Barely a few weeks after Darnley’s death, Bothwell intercepted Mary on her way back from visiting her infant son and took her to Dunbar Castle. It would be the last time she would ever see her child. Mary and Bothwell were married on 15 May at Holyrood according to Protestant rites. This third, final and disastrous marriage brought about her inevitable ruin as the Protestant Scots Lords rose in rebellion against her and Mary was forced to surrender at Carberry Hill on 15 June 1567. Bothwell was given safe passage from the field and driven into exile whilst crowds denounced Mary as an adulteress and murderer before she was imprisoned in Lochleven Castle and forced to abdicate in favour of her son.
Whilst at Lochleven Mary suffered a miscarriage, losing twins. Her first attempt to escape Lochleven, whilst disguised as a washerwoman, was thwarted when a boatman spotted her white hands beneath rags. However, as escapes go, her second attempt was rather more successful…

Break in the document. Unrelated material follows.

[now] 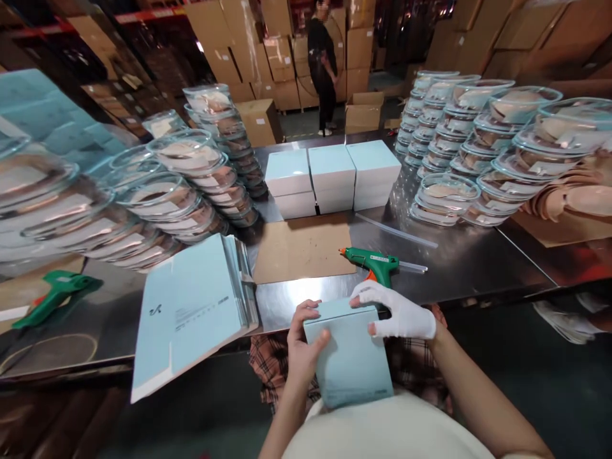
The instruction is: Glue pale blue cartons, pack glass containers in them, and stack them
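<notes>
Both hands grip a pale blue box (351, 357) held below the metal table's (478, 261) edge: left hand (303, 347) clasps its left side, gloved right hand (399, 313) its top-right corner, near the green glue gun (375, 262).

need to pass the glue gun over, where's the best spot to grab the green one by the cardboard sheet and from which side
Probably the handle of the green glue gun, which angles down toward the near table edge, so come from the near side. Its nozzle points left toward the cardboard sheet and a glue stick juts out right; both ends are poor grips. The right hand is closest.
</notes>
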Demonstrator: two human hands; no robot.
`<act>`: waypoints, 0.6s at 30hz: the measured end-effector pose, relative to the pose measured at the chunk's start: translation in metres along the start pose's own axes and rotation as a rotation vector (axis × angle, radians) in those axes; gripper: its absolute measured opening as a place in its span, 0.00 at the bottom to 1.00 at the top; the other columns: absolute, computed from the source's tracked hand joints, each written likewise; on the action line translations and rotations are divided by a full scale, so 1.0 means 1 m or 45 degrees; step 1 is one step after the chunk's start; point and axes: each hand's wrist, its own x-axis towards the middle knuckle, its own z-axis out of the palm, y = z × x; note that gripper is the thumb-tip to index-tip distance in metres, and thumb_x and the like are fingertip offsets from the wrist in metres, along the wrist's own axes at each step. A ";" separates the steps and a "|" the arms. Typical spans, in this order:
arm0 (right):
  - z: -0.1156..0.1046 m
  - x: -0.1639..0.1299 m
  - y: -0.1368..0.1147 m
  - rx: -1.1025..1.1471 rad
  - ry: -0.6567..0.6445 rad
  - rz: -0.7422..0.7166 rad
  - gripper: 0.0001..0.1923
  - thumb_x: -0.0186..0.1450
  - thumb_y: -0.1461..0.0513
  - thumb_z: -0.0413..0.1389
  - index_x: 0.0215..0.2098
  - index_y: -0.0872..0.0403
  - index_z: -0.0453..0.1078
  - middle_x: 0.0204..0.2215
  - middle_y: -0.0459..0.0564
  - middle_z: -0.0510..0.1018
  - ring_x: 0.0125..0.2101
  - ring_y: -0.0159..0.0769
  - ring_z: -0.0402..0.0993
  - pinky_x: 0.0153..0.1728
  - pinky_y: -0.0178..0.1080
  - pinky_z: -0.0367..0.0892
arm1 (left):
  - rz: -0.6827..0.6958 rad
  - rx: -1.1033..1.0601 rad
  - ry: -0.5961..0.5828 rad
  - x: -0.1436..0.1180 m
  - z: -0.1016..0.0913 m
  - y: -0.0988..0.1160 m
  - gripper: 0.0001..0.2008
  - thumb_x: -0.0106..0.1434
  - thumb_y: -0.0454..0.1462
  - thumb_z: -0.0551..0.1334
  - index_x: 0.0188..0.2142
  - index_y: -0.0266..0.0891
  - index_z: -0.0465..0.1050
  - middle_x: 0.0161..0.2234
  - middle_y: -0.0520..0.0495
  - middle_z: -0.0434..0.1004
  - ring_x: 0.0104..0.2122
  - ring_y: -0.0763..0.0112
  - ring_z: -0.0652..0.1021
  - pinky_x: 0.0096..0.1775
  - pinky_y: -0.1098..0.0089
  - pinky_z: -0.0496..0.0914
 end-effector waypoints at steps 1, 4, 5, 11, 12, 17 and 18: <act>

The following text is extracted from The Little Book of Mary Queen of Scots by Mickey Mayhew
A second attempt at escape from Lochleven on 2 May 1568, which involved drugging half the island with hearty doses of wine whilst young Willie Douglas pegged all the boats to the shore bar one, was markedly more successful. Once more in disguise, Mary walked out of the gates of the castle in full view, in the midst of the May Day festivities that the young boy had arranged, with himself cast as the ‘Abbot of Unreason’. Dancing around the table in the great hall, he flung his handkerchief over the keys to the castle gates as Sir William Douglas dozed drunkenly beside them. Mary regained her freedom as a result of this highly daring escapade, having been on Lochleven for almost a year. George and Willie Douglas followed her to freedom and she was soon reunited with several of the noble lords who had held fast to her cause, and spirited away to the safety of the castle of Niddry. She enjoyed a little under a fortnight of her hard-won freedom before being beaten by herhalf-brother’s forces in battleat the village of Langside, just outside of Glasgow. Watching from a nearby hill as her men were cut down in an ambush organised by Kirkcaldy of Grange, not to mention possible treachery and dissent within her own ranks, Mary for once lost her legendary bottle and broke into a cross-country flight that finally ended up in Dundrennan Abbey near the Solway Firth. From there, despite the protestations of the lord and nobles who had scarpered with her, she made the decision to cross into England and throw herself on her cousin Elizabeth’s mercy; this being the same Elizabeth who had expressed outrage at the way Mary had been manhandled by her nobles whilst at the same time engaging in a bidding war with Catherine de Medici to buy Mary’s famous string of black pearls – Elizabeth won.
The small party comprising about fifteen or sixteen various Scottish lords and attendants, not to mention Mary herself, commandeered a small fishing boat from the commendator of the former Cistercian monastery, Edward Maxwell of Terregles. After much to-ing and fro-ing in regards to the fraught nature of her plan – the lords were far more of a mind that Mary should seek help from France – they set sail from the mouth of the Abbey Burnfoot, where the monks had once shipped out wool and other agricultural necessities to Europe. In order to get to England the party had to cross the Solway Firth, a journey that took them a little over four hours. During the crossing Mary apparently had a premonition of the awful fate that awaited her in England and demanded that the boat be turned so that they could make for France instead, but by that time powerful winds had taken hold of them and she was unable to escape her date with destiny.